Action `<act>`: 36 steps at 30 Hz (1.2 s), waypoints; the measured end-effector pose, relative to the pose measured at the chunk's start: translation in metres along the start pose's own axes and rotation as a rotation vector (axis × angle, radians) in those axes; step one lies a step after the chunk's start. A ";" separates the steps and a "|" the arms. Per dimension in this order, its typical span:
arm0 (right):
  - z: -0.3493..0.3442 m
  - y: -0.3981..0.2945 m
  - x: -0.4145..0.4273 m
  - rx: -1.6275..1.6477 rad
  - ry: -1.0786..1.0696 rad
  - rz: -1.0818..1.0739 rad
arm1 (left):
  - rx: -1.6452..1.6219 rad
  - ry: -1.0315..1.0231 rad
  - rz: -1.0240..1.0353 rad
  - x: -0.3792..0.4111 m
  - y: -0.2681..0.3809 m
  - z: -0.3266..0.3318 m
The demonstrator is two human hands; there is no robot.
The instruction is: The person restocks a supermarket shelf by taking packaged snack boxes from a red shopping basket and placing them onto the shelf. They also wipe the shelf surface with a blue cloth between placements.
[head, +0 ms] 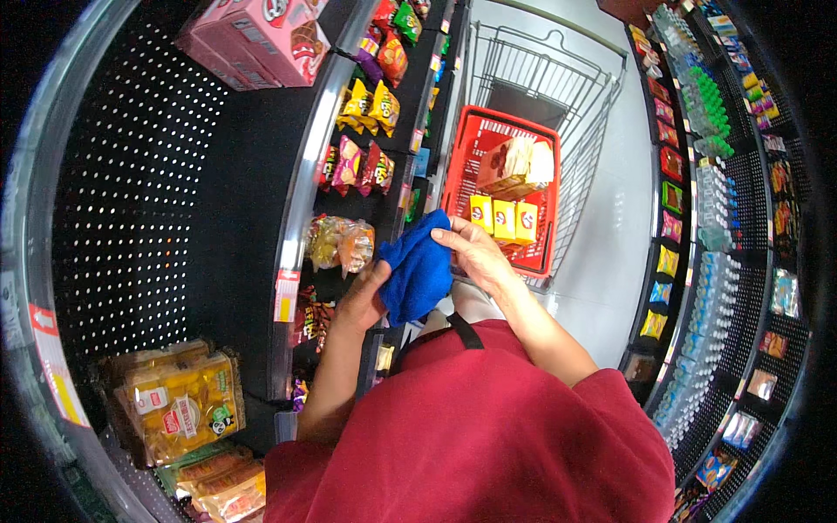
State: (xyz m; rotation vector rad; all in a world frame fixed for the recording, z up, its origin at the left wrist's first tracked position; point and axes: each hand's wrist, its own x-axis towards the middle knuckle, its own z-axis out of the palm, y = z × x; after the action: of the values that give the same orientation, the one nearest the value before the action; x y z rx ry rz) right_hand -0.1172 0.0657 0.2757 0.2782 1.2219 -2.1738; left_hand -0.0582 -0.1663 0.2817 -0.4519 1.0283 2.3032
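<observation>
A folded blue cloth (pixel 418 271) is stretched between my two hands, in front of my body. My left hand (pixel 366 291) grips its left edge, with the thumb on top. At its upper right, my right hand (pixel 474 252) pinches the cloth between thumb and fingers. Just past my right hand is a red plastic basket (pixel 553 196), set in a wire shopping cart (pixel 588 144). The basket holds several small yellow boxes (pixel 504 221) and larger brown-and-cream packages (pixel 513 163). Bagged snacks (pixel 341 242) lie on the shelf beside my left hand.
At the left, a black shelf (pixel 248 216) bears pink boxes (pixel 261 46) at its far end and yellow snack packs (pixel 183 405) near me. Snack bags (pixel 369 108) fill lower shelves. Across the aisle, another rack holds water bottles (pixel 703 327) and small packets (pixel 667 261).
</observation>
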 end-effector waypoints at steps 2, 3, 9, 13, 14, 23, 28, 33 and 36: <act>-0.010 0.017 -0.006 -0.071 0.044 -0.033 | 0.098 -0.010 -0.110 0.003 -0.015 -0.009; -0.016 0.028 -0.008 -0.107 0.066 -0.050 | 0.109 0.080 -0.139 0.008 -0.027 -0.016; -0.059 0.082 -0.006 -0.175 0.206 -0.082 | 0.643 0.440 -0.044 0.029 -0.070 -0.028; -0.081 0.097 0.009 -0.301 0.248 -0.210 | 0.737 0.344 0.161 0.061 -0.094 -0.051; -0.083 0.097 0.012 -0.313 0.277 -0.203 | 0.816 0.362 0.148 0.067 -0.097 -0.056; -0.121 0.098 0.065 -0.767 0.476 -0.114 | 1.155 0.499 0.460 0.144 -0.118 -0.082; -0.162 0.129 0.088 -0.826 0.413 -0.035 | 1.568 0.190 0.253 0.138 -0.120 -0.056; -0.188 0.100 0.084 -0.548 0.427 0.003 | 1.573 0.181 0.067 0.131 -0.128 -0.052; -0.228 0.071 0.094 -0.445 0.619 -0.033 | 1.565 0.241 0.190 0.123 -0.132 -0.049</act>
State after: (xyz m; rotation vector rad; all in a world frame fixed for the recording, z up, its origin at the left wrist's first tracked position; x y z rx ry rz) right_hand -0.1738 0.1889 0.0572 0.7772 2.0127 -1.8214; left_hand -0.0684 -0.0873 0.1123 0.0610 2.5642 0.9430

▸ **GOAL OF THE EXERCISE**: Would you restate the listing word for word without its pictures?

▸ **TASK ANSWER**:
Action `<act>`: 36 steps at 30 Hz (1.2 s), waypoints; the measured end-effector pose, relative to the pose measured at the chunk's start: translation in metres along the start pose's own axes and rotation as a rotation vector (axis × angle, radians) in those axes; step one lies a step after the chunk's start. A ";" separates the steps and a "|" the arms. Per dimension in this order, its typical span:
arm0 (right):
  - z: -0.3493..0.3442 m
  - y: -0.3981..0.2945 m
  - x: -0.4145..0.4273 m
  - rx: -1.6275..1.6477 rad
  - ry: -1.0786..1.0696 rad
  - rz: -1.0818..1.0739 rad
arm1 (left):
  - rx: -1.6452..1.6219 rad
  - ry: -1.0315..1.0231 rad
  - rz: -1.0240..1.0353 rad
  - x: -0.3792..0.4111 m
  - y: -0.2681..0.3809 m
  - z: -0.3266..0.3318 m
The demonstrator is two human hands; there is no robot.
The instruction is: The person restocks a supermarket shelf by taking packaged snack boxes from a red shopping basket and placing them onto the shelf. They also wipe the shelf surface with a blue cloth between placements.
[head, +0 ms] 
State: (xyz m; rotation vector rad; all in a world frame fixed for the recording, z up, its origin at the left wrist's first tracked position; point and axes: each hand's wrist, its own x-axis towards the middle knuckle, its own z-axis out of the palm, y = z × x; after the action: of the values that give the same orientation, the one nearest the value before the action; x y z rx ry rz) right_hand -0.1172 0.0657 0.2757 0.2782 1.2219 -2.1738; left_hand -0.0582 -0.1663 0.2817 -0.4519 1.0283 2.3032
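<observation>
A folded blue cloth (pixel 418 271) is stretched between my two hands, in front of my body. My left hand (pixel 366 291) grips its left edge, with the thumb on top. At its upper right, my right hand (pixel 474 252) pinches the cloth between thumb and fingers. Just past my right hand is a red plastic basket (pixel 553 196), set in a wire shopping cart (pixel 588 144). The basket holds several small yellow boxes (pixel 504 221) and larger brown-and-cream packages (pixel 513 163). Bagged snacks (pixel 341 242) lie on the shelf beside my left hand.
At the left, a black shelf (pixel 248 216) bears pink boxes (pixel 261 46) at its far end and yellow snack packs (pixel 183 405) near me. Snack bags (pixel 369 108) fill lower shelves. Across the aisle, another rack holds water bottles (pixel 703 327) and small packets (pixel 667 261).
</observation>
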 end-effector waypoints at steps 2, 3, 9, 13, 14, 23, 28, 33 and 36: <act>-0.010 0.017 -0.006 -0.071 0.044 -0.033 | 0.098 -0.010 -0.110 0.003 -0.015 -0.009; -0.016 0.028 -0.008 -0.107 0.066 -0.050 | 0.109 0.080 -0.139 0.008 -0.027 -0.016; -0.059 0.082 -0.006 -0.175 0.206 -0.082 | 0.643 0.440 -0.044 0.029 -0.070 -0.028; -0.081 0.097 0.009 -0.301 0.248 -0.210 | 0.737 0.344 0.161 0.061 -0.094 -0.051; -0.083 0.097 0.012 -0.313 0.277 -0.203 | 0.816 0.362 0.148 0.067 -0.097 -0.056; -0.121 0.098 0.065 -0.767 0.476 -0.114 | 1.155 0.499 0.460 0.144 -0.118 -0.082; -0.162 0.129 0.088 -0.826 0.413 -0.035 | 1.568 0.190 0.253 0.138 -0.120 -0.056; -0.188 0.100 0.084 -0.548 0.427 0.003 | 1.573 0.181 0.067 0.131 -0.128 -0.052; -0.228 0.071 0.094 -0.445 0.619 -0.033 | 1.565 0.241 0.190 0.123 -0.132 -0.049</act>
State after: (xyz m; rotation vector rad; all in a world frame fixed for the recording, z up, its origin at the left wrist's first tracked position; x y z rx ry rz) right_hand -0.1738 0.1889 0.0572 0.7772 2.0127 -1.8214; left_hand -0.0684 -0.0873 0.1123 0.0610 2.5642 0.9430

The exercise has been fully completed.